Requirement:
Pictures excluded, reproduce exactly the lines below from the one with "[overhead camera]" through the one with "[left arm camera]", both included.

Source material:
━━━━━━━━━━
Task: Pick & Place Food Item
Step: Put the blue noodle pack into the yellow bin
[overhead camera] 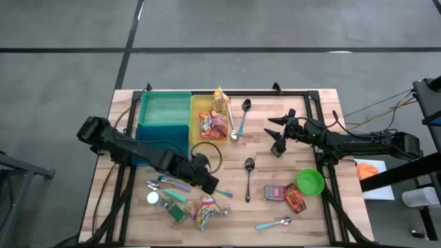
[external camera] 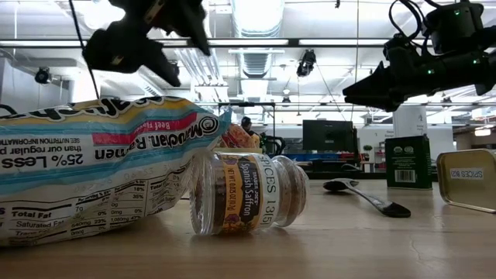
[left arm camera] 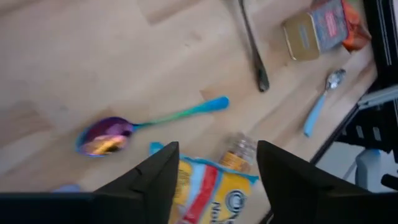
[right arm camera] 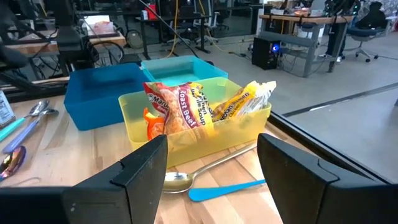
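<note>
The left gripper [overhead camera: 207, 180] hangs above the table, fingers [left arm camera: 152, 180] apart with nothing between them. Just at its 6 o'clock in the high view lies a ramen pack [overhead camera: 204, 211] flat on the wood, with a spice jar [overhead camera: 178, 213] on its side at the pack's 9 o'clock. In the left wrist view the pack [left arm camera: 202, 193] and jar [left arm camera: 239, 152] show between the fingers, below them. A rainbow spoon [left arm camera: 143, 126] lies near the pack.

The right gripper [overhead camera: 278, 135] hovers over the table at 3 o'clock of the yellow bin [overhead camera: 194, 110], fingers [right arm camera: 140, 171] spread and empty. That bin holds 2 noodle packs [right arm camera: 180, 109]; a teal bin [overhead camera: 164, 109] and a blue bin [overhead camera: 162, 138] sit at its 9 o'clock. A blue-handled spoon [right arm camera: 208, 182] lies just beside the yellow bin.

At the right gripper's 6 o'clock are a green bowl [overhead camera: 310, 182], a tin [overhead camera: 275, 192] and a black spoon [overhead camera: 249, 176].
</note>
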### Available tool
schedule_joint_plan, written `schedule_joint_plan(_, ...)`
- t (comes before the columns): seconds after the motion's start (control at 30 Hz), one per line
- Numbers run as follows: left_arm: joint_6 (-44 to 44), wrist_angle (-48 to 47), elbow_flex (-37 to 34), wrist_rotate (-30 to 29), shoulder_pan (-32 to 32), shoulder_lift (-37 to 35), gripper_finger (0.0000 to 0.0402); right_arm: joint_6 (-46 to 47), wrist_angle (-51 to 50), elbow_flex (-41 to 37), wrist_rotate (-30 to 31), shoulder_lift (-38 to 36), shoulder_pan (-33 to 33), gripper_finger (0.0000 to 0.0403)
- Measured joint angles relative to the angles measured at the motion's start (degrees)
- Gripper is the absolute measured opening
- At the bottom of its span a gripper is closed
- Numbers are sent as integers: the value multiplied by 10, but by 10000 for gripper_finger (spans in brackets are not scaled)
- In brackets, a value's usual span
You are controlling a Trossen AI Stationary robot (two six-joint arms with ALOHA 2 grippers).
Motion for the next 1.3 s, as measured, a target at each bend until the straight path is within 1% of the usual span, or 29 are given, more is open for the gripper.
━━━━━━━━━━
Your response:
[overhead camera] 
[external camera] 
[left arm camera] 

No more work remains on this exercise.